Du 24 décembre 1974 au 6 novembre 1976, des démarches interminables conduisent à l’aliénation, puis à la vente du lavoir dit de « La Grenouillère », en fait de L’Aulnaie. Une clause devait assurer la sauvegarde et la remise en état de cet édifice mais, lors des ventes successives du terrain, la condition qui devait être mentionnée lors de l’établissement des actes notariés, a disparu. C’est bien dommage !

Le conseil fait installer, le 14 juin 1980, une cabine téléphonique sur la place du bourg.


Les grands travaux :


Nous abordons le chapitre des grands travaux. Ils ne pourront pas être envisagés avant 1980 ; Nous verrons pour quelles raisons.

Aussitôt après la guerre de 1939-1945, il a fallu reconstruire le village qui avait beaucoup souffert des combats et des bombardements d’août 1944. Par la suite, la municipalité entreprit des travaux mais, hésitant à faire augmenter les impôts locaux et n’étant subventionnée que jusqu’à 50 000 francs, les projets n’étaient réalisés que par tranches.

A partir de 1980, une politique nouvelle est choisie. La réforme des bases des impôts, les subventions de la Région Ile de France et des Bâtiment de France, la mise en place de contrats régionaux, puis plus tard de contrats ruraux, vont permettre de réaliser des programmes plus importants. Cela va être aussi la période où les communes, ayant, depuis plusieurs années, hésité entre la fusion, l’association pour certains travaux en commun ou l’association pour une action spécifique, décident d’opter pour les syndicats intercommunaux. Villers l’avait déjà fait en 1959 pour l’eau.

Le 14 juin 1980, c’est la réfection de la totalité de la toiture de la mairie qui est décidée. L’entreprise CHERON de Magny en Vexin présente son devis : 74 577,18 francs. Le conseil réalise un emprunt de 50 000 francs.

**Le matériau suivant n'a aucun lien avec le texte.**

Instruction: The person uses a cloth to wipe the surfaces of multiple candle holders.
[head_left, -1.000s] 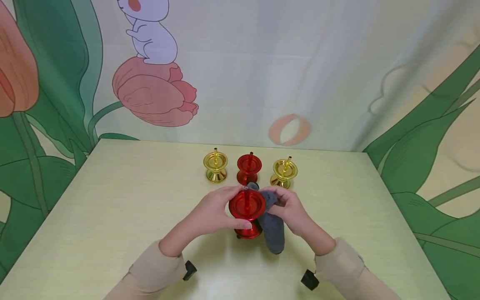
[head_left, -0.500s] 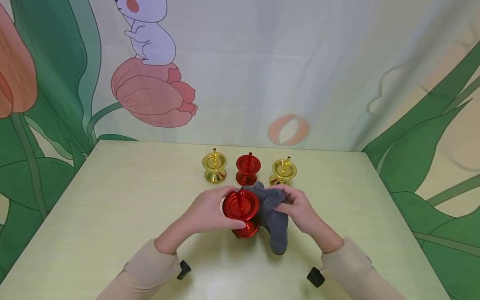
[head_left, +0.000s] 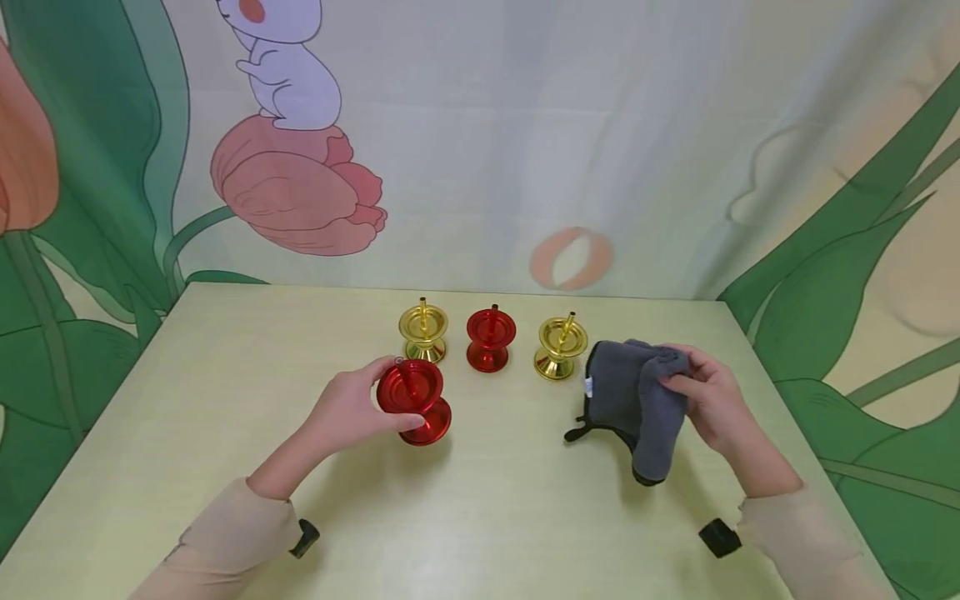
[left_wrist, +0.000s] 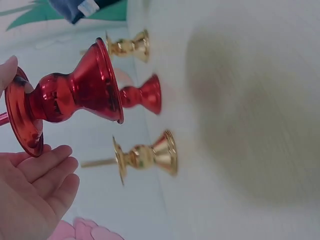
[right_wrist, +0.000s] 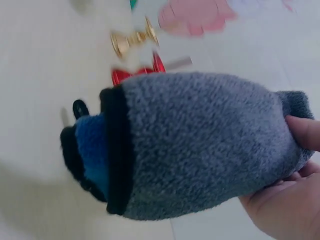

De 1987 à 1988, on aménage le nouveau cimetière, route de Vétheuil. C’est l’aboutissement d’un « long marathon » : début du projet le 12 février 1972, arrêté préfectoral d’utilité publique de juillet 1976, achat du terrain le 20 octobre 1976, numérotage des places sur le plan décidé le 28 mars 1988.

L’aménagement et la création d’un parc de stationnement pour les autos sont programmés dans le cadre d’un «  contrat régional du Vexin occidental ». Le devis s’élève à 218 500 francs. Le conseil approuve le dossier le 23 janvier 1982.

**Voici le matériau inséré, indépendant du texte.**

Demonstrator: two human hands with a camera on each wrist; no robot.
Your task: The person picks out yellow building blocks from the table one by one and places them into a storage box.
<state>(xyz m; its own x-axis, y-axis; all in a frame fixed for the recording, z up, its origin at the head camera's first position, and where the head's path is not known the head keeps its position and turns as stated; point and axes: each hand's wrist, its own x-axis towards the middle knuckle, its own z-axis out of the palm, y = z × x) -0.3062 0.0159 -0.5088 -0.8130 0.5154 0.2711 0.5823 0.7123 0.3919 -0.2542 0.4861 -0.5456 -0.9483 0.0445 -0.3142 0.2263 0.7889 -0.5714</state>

En 1984, on envisage de moderniser et de renforcer l’éclairage public existant et de l’étendre aux hameaux. La réalisation se fera sur plusieurs années après l’adhésion au Syndicat d’électricité.


Les syndicats intercommunaux :


Comme nous vous l’avons laissé entendre, la commune va adhérer à divers syndicats intercommunaux pour des actions spécifiques. Nous citerons plus loin ceux qui intéresseront l’école.

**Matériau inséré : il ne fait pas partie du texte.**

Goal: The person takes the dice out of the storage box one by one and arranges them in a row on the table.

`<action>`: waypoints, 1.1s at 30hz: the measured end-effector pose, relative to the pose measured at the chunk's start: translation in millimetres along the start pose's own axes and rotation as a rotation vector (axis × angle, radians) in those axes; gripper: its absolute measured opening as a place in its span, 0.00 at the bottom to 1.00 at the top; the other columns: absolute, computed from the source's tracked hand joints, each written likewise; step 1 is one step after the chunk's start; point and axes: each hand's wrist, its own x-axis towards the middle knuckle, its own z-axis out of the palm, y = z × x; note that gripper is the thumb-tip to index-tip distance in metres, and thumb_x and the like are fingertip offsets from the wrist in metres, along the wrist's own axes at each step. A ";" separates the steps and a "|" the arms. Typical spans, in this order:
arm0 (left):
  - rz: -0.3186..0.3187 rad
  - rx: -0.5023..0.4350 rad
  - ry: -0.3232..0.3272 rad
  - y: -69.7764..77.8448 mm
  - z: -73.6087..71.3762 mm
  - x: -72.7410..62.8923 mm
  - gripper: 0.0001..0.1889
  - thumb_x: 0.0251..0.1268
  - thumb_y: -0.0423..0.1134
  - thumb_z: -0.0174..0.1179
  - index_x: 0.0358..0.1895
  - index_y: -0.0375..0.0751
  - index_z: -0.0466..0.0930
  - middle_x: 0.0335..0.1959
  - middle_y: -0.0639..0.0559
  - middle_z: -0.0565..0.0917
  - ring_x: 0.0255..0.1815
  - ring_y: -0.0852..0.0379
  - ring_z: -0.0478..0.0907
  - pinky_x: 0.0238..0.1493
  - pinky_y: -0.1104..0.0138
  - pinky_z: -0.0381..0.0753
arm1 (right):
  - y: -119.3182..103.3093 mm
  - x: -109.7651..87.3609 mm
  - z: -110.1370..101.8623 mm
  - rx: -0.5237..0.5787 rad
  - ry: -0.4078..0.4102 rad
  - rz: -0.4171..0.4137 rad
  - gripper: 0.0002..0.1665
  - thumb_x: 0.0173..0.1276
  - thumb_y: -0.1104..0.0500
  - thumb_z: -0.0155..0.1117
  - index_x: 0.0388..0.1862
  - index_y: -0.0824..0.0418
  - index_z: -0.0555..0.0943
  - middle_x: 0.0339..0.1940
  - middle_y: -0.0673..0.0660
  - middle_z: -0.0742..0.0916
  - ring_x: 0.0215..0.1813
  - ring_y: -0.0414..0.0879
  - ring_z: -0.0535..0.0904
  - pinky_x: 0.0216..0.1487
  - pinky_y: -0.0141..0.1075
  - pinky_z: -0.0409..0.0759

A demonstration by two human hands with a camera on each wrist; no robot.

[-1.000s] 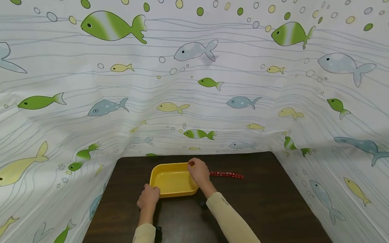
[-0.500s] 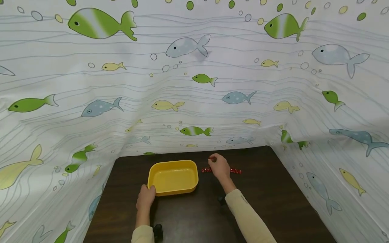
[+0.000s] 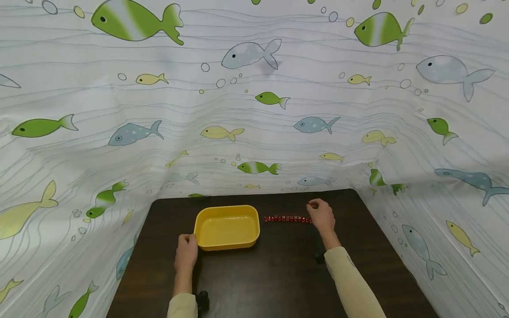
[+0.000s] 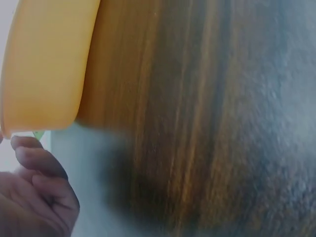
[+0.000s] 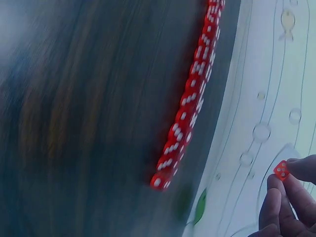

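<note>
My right hand (image 3: 322, 216) pinches a red die (image 5: 281, 170) with white pips between thumb and fingertips. It is raised by the right end of a row of red dice (image 3: 286, 218) on the dark table. In the right wrist view the row (image 5: 185, 108) runs as one line, its near end die showing a single pip. At the near left corner of a yellow tray (image 3: 227, 245), my left hand (image 3: 186, 254) has curled fingers. The left wrist view shows its fingers (image 4: 42, 163) at the lower rim of the tray (image 4: 49, 64), the thumb mostly out of frame.
The dark wooden table (image 3: 258, 282) ends at a white fish-print curtain (image 3: 254, 132) behind and at both sides. The row of dice lies to the right of the tray. Dark devices sit at both wrists.
My right hand has moved right from over the tray, past the row of dice to its right end, uncovering the row. The left hand has stayed by the tray corner, shifting slightly left.
</note>
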 end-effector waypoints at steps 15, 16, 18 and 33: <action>0.144 -0.055 -0.058 -1.6 0.8 4.0 0.23 0.87 0.49 0.41 0.70 0.37 0.69 0.66 0.31 0.82 0.53 0.43 0.79 0.46 0.59 0.72 | 70.4 14.6 -28.9 -0.023 -0.083 0.066 0.22 0.81 0.49 0.62 0.57 0.68 0.84 0.50 0.68 0.89 0.43 0.57 0.86 0.41 0.49 0.82; 0.145 -0.050 -0.064 -1.7 0.4 4.2 0.23 0.87 0.49 0.41 0.70 0.37 0.69 0.66 0.31 0.82 0.53 0.44 0.79 0.46 0.60 0.72 | 74.1 16.0 -28.1 -0.031 -0.098 0.067 0.22 0.81 0.50 0.62 0.57 0.68 0.84 0.50 0.68 0.89 0.44 0.57 0.86 0.42 0.49 0.82; 0.145 -0.047 -0.077 -0.9 -0.5 3.9 0.24 0.87 0.49 0.41 0.71 0.37 0.68 0.67 0.30 0.81 0.54 0.43 0.79 0.47 0.59 0.72 | 80.3 17.7 -25.4 -0.044 -0.125 0.064 0.21 0.81 0.51 0.62 0.57 0.68 0.83 0.52 0.69 0.88 0.46 0.58 0.86 0.43 0.50 0.83; 0.104 -0.027 -0.140 3.1 -1.4 2.5 0.22 0.86 0.49 0.41 0.69 0.39 0.66 0.61 0.34 0.83 0.47 0.47 0.75 0.44 0.59 0.70 | 99.8 29.2 -7.6 -0.168 -0.231 -0.009 0.17 0.81 0.58 0.61 0.60 0.68 0.81 0.55 0.69 0.87 0.48 0.59 0.85 0.47 0.54 0.82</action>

Le13 avril 1983, sous l’impulsion du maire, monsieur Jacques HARANGER, la commune adhère au Syndicat intercommunal d’électricité (cantons de Marines, de Magny en Vexin et de Vigny).

Le 10 juin 1986, la commune adhère au Syndicat intercommunal pour l’amélioration des transports dans le Vexin. La mise en route du service n’aura lieu qu’en 1989.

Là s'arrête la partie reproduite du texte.